PROBLEM: Your response should be the complete data, transcribed exactly.

*** Opening INFORMATION PROVIDED ***

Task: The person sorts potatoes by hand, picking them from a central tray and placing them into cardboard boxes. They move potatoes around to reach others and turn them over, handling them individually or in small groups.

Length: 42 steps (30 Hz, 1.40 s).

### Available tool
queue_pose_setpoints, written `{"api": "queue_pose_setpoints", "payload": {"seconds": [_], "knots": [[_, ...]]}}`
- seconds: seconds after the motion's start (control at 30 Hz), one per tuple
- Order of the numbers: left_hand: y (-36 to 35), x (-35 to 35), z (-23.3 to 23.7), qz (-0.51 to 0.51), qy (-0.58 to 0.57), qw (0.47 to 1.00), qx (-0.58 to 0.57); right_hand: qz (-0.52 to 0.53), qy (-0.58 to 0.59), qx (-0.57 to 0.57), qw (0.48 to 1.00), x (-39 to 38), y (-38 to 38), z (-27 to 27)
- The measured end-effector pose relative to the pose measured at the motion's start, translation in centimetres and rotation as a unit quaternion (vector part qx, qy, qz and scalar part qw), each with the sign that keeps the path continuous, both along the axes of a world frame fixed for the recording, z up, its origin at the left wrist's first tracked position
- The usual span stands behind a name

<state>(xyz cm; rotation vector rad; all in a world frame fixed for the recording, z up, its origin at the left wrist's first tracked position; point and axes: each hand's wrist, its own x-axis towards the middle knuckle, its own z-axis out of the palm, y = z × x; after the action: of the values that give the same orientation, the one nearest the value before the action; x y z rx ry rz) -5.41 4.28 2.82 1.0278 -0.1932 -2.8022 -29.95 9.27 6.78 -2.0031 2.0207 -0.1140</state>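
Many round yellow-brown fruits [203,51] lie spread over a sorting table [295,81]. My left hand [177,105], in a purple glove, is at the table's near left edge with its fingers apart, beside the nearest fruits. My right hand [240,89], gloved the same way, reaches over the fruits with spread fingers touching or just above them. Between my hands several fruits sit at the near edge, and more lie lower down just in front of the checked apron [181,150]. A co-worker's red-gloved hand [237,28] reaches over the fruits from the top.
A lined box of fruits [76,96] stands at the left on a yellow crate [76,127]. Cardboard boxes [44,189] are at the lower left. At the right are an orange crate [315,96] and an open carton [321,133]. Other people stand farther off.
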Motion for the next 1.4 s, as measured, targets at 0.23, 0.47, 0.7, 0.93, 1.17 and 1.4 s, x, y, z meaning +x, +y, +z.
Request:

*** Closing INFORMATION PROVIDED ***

ANSWER TO THE EXERCISE:
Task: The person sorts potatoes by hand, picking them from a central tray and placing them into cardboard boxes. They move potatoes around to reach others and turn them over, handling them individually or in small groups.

Length: 42 steps (30 Hz, 1.40 s).

### Available tool
queue_pose_setpoints, written `{"api": "queue_pose_setpoints", "payload": {"seconds": [_], "knots": [[_, ...]]}}`
- seconds: seconds after the motion's start (control at 30 Hz), one per tuple
- Order of the numbers: left_hand: y (-36 to 35), x (-35 to 35), z (-23.3 to 23.7), qz (-0.51 to 0.51), qy (-0.58 to 0.57), qw (0.47 to 1.00), qx (-0.58 to 0.57); right_hand: qz (-0.52 to 0.53), qy (-0.58 to 0.59), qx (-0.57 to 0.57), qw (0.48 to 1.00), x (-39 to 38), y (-38 to 38), z (-27 to 27)
- The measured end-effector pose relative to the pose measured at the motion's start, translation in centimetres and rotation as a unit quaternion (vector part qx, qy, qz and scalar part qw), each with the sign that keeps the path continuous, both along the axes of a world frame fixed for the recording, z up, its origin at the left wrist's first tracked position
- The usual span stands behind a name

<state>(xyz cm; rotation vector rad; all in a world frame fixed for the recording, z up, its origin at the left wrist's first tracked position; point and axes: each hand's wrist, its own x-axis towards the middle knuckle, its own z-axis out of the palm, y = z × x; after the action: of the values that give the same orientation, the one nearest the value before the action; x y z rx ry rz) -5.41 4.28 2.82 1.0278 -0.1932 -2.8022 -29.95 9.27 6.78 -2.0031 2.0207 -0.1140</state>
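Many round yellow-brown fruits [203,51] lie spread over a sorting table [295,81]. My left hand [177,105], in a purple glove, is at the table's near left edge with its fingers apart, beside the nearest fruits. My right hand [240,89], gloved the same way, reaches over the fruits with spread fingers touching or just above them. Between my hands several fruits sit at the near edge, and more lie lower down just in front of the checked apron [181,150]. A co-worker's red-gloved hand [237,28] reaches over the fruits from the top.
A lined box of fruits [76,96] stands at the left on a yellow crate [76,127]. Cardboard boxes [44,189] are at the lower left. At the right are an orange crate [315,96] and an open carton [321,133]. Other people stand farther off.
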Motion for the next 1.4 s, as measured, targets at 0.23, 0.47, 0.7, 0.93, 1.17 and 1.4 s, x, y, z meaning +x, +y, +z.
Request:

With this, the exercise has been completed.